The basic design of accumulative snapshot fact table which can answer the above question is:
The fact table consists of 4 groups of columns:
- Group A: Dimension Keys. The most important ones are product_key, and customer_key. This enables us to do #7 and #8 above, i.e. filtering the data on a particular product attribute(s) or customer attribute(s).
- Group B: Dates. This group contains the dates of all stages in the process. In the above example, this group would contain date_app_received, date_medical_received, and date_policy_sent. The purpose of these columns is to specify the time frame of the dataset, i.e. applications received in Q4 2015, or policies issued in Q3 2015.
- Group C: Durations. This group contains the duration between stages. In the above example, we have 2 columns in group C: days_medical_received (the number of days from the day we received application until the day we received the medical questionnaire) and days_policy_sent (the number of days from the day we received the medical questionnaire until the day we sent the policy document). The purpose of the columns in group C is to enable us analyse the business process efficiency (#4 above, the speed of flow), as well as “bottleneck analysis” (#5 and #6 in the example above).
- Group D: Measures.

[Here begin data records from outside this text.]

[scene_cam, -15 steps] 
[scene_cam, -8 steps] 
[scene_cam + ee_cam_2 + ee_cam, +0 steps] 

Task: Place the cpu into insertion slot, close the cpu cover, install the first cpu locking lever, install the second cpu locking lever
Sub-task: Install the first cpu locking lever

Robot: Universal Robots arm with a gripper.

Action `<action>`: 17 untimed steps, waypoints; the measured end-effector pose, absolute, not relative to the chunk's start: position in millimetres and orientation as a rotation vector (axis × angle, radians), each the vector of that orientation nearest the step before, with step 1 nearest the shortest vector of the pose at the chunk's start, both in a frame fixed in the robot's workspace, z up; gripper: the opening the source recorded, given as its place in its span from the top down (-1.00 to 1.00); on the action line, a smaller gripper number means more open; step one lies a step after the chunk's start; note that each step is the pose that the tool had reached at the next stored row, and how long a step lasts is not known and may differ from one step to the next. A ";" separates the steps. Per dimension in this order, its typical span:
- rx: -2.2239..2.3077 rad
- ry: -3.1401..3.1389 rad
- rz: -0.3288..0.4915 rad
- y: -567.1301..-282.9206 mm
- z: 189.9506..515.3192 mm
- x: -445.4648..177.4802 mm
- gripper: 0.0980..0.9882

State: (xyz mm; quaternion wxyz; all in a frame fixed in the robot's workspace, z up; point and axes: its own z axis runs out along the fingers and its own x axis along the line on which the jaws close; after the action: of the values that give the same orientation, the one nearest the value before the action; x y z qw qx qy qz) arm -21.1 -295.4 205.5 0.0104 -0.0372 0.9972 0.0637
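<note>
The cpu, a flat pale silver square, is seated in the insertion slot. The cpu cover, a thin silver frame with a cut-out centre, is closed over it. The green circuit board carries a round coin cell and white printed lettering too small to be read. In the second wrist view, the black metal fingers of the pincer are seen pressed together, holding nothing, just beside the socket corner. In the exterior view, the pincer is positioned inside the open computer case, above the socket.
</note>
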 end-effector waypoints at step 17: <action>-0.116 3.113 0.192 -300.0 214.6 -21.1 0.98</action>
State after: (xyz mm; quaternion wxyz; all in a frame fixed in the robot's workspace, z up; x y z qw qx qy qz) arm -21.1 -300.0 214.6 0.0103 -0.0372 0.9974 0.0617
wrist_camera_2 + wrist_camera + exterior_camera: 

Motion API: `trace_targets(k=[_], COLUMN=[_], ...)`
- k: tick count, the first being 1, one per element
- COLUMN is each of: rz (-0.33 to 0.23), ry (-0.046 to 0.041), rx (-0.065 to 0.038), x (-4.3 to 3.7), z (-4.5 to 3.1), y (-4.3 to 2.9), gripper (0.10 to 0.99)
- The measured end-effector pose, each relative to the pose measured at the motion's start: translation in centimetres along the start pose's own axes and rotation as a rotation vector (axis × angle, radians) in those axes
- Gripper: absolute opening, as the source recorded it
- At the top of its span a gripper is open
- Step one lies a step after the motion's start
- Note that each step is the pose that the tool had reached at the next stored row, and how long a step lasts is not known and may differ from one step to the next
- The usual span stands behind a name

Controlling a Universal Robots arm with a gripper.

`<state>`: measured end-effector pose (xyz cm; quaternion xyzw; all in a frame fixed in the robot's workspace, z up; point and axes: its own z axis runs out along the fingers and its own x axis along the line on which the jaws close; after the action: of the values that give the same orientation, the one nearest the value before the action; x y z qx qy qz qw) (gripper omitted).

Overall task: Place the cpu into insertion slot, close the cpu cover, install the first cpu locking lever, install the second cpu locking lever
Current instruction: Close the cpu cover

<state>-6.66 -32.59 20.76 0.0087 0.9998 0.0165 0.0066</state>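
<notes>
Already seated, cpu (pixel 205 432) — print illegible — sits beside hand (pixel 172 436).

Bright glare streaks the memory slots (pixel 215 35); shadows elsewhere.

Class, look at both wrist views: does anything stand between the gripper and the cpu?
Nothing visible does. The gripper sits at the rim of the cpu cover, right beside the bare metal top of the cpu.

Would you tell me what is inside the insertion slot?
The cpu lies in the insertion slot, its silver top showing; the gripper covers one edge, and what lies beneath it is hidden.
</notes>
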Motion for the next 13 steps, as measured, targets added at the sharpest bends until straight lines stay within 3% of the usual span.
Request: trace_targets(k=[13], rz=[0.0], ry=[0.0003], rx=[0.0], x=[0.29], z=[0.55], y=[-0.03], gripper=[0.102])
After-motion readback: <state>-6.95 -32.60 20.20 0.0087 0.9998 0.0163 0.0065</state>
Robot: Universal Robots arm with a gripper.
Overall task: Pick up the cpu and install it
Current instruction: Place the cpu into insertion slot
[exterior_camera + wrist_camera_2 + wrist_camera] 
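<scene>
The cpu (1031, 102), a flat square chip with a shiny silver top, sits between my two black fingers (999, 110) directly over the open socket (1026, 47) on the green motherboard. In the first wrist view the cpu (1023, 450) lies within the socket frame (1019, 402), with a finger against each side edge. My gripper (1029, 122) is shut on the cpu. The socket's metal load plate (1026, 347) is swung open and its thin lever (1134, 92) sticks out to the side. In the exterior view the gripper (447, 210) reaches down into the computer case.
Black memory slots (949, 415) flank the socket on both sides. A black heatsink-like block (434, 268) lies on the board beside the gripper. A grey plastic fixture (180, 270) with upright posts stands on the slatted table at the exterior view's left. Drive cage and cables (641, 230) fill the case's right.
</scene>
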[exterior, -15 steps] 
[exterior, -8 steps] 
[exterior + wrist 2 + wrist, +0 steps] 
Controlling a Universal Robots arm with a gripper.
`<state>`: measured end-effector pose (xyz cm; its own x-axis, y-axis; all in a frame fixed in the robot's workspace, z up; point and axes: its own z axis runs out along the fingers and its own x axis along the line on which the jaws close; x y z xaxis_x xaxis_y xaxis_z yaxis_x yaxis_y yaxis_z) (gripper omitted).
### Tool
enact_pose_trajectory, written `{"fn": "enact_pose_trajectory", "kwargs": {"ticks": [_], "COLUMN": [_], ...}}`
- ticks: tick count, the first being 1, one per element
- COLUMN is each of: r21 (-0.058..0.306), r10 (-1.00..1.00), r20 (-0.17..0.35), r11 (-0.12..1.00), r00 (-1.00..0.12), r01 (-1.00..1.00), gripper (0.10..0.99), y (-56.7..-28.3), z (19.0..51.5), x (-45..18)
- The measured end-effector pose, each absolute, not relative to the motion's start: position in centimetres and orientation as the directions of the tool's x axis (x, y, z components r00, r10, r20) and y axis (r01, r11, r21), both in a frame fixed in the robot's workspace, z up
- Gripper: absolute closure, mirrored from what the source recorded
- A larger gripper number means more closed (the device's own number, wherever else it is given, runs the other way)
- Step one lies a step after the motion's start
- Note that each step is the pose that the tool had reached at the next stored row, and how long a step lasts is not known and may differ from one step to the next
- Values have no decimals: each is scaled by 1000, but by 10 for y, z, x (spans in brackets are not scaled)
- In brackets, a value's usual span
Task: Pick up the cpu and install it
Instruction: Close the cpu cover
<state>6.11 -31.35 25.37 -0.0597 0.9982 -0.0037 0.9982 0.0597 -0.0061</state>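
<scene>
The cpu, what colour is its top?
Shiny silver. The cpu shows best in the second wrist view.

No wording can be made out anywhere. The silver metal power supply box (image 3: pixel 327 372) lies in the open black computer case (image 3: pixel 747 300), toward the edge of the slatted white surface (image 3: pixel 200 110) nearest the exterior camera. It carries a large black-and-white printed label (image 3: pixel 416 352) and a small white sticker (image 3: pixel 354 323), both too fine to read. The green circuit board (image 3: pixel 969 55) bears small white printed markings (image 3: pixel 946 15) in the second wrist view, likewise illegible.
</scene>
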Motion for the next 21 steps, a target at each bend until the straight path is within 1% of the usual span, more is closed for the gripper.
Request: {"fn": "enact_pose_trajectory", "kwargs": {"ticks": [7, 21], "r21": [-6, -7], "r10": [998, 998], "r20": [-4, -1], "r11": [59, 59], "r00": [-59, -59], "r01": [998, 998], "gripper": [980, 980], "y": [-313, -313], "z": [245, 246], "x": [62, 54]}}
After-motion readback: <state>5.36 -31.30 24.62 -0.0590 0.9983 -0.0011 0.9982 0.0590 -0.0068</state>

This group contains numerical measures such as: quantity of applications (hardcoded to 1 for all rows) , the premium amount (annualised), the number of people in the policy, the sum insured, etc. The purpose of Group D columns is to enable us to answer “how many applications did we…”, “what is the value of the policies that we…”, etc.
The way we query this table is in 3 steps:
- First we set the time period of the analysis by filtering the row on one (or more) of the Group B columns.
- Then we filter the rows further on the product or customer dimensions using the dim keys in Group A.
- Once we got the rows that we want to involve, we sum one (or more) of the the measure columns (Group D). Or, we can sum one (or more) of the duration columns (Group C).